*** Opening of Information shown ***
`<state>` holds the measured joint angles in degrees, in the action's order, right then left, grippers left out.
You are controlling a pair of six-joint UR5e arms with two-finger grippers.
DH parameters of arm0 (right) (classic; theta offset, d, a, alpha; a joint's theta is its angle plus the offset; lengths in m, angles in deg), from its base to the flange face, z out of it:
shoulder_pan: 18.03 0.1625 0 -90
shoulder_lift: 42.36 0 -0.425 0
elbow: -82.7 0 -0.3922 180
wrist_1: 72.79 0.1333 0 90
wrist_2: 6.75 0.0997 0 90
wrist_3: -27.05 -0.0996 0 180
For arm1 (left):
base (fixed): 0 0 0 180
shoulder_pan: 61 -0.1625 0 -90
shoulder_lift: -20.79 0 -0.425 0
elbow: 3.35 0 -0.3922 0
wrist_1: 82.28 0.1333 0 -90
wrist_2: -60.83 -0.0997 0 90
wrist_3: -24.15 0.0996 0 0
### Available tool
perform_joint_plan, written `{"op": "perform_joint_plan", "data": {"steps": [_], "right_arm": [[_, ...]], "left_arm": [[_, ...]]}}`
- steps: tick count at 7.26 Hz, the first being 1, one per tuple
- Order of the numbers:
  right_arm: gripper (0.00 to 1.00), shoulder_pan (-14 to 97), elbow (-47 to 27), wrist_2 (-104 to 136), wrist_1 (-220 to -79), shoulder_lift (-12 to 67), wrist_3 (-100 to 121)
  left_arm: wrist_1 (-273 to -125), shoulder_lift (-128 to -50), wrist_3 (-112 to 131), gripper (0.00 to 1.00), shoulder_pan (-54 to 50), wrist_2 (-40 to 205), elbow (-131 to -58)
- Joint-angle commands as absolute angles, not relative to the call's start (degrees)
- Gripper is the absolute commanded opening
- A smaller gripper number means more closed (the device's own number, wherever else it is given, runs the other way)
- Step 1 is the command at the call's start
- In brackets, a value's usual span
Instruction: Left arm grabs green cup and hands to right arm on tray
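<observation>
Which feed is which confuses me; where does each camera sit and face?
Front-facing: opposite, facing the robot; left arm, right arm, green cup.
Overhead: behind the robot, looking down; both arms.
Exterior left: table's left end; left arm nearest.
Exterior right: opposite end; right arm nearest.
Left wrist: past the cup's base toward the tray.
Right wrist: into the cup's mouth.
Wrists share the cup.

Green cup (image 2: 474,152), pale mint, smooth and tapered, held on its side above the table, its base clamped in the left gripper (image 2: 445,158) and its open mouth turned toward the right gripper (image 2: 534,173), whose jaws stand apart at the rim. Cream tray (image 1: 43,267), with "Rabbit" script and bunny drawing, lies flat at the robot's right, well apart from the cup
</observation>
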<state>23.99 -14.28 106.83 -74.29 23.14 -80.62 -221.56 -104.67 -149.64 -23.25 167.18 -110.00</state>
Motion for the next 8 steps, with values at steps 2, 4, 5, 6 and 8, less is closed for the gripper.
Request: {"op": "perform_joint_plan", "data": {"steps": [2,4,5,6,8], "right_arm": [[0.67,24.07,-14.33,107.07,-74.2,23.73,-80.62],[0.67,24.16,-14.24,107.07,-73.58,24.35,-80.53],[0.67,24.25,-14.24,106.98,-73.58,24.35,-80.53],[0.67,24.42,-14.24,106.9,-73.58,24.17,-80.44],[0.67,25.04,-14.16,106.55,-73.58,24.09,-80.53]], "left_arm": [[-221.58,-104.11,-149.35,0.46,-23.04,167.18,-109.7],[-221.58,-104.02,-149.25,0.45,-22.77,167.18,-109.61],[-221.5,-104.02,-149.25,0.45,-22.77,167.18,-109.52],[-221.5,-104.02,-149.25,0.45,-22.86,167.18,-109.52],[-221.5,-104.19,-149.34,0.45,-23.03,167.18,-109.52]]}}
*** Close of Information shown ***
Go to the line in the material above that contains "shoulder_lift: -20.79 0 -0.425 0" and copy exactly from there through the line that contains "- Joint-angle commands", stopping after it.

> _Response to the task_:
shoulder_lift: -20.79 0 -0.425 0
elbow: 3.35 0 -0.3922 0
wrist_1: 82.28 0.1333 0 -90
wrist_2: -60.83 -0.0997 0 90
wrist_3: -24.15 0.0996 0 0
### Available tool
perform_joint_plan, written `{"op": "perform_joint_plan", "data": {"steps": [_], "right_arm": [[_, ...]], "left_arm": [[_, ...]]}}`
- steps: tick count at 7.26 Hz, the first being 1, one per tuple
- Order of the numbers:
  right_arm: gripper (0.00 to 1.00), shoulder_pan (-14 to 97), elbow (-47 to 27), wrist_2 (-104 to 136), wrist_1 (-220 to -79), shoulder_lift (-12 to 67), wrist_3 (-100 to 121)
  left_arm: wrist_1 (-273 to -125), shoulder_lift (-128 to -50), wrist_3 (-112 to 131), gripper (0.00 to 1.00), shoulder_pan (-54 to 50), wrist_2 (-40 to 205), elbow (-131 to -58)
- Joint-angle commands as absolute angles, not relative to the call's start (degrees)

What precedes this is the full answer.